(DATA SEGMENT Opens)
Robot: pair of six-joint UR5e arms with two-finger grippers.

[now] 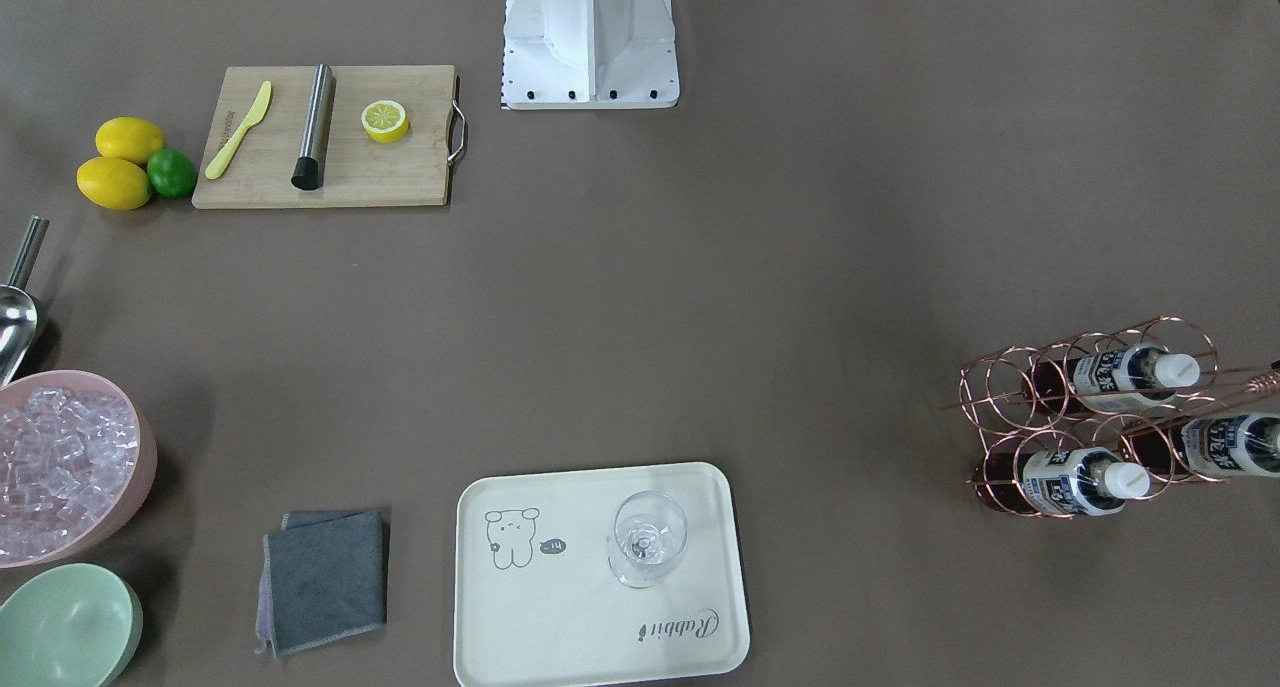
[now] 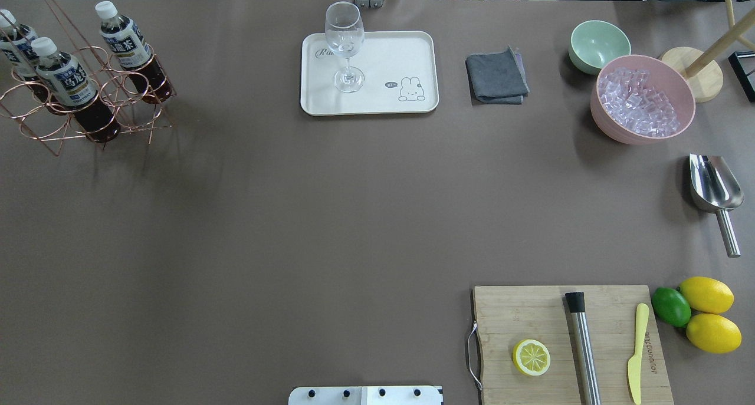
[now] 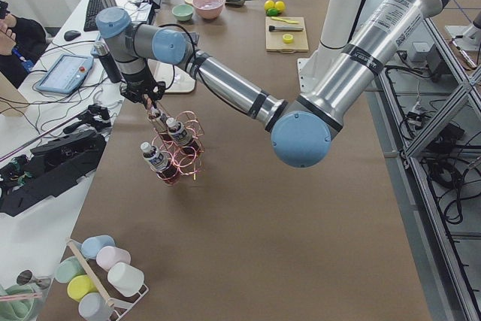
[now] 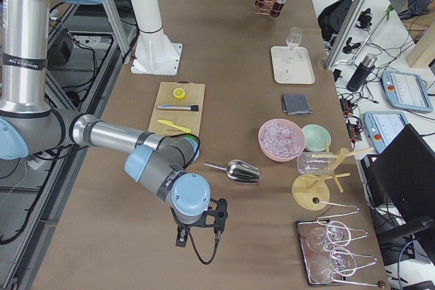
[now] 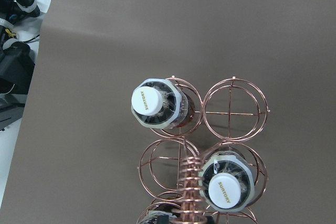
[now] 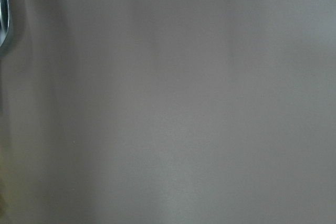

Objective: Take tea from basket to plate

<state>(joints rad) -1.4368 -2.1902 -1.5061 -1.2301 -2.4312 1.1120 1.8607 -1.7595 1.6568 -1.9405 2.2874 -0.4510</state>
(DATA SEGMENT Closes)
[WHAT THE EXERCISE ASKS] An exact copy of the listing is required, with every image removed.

[TASK ANSWER]
Robot: pair of six-joint UR5e arms with two-finger grippers.

[now] 
[now] 
[now] 
[now] 
[now] 
[now] 

Objective: Take tea from basket to plate

<state>(joints rad) -1.4368 -2.1902 -1.5061 -1.2301 -2.4312 1.1120 1.8607 -1.7595 1.6568 -1.9405 2.2874 -0.4510</state>

That wraps up the exercise.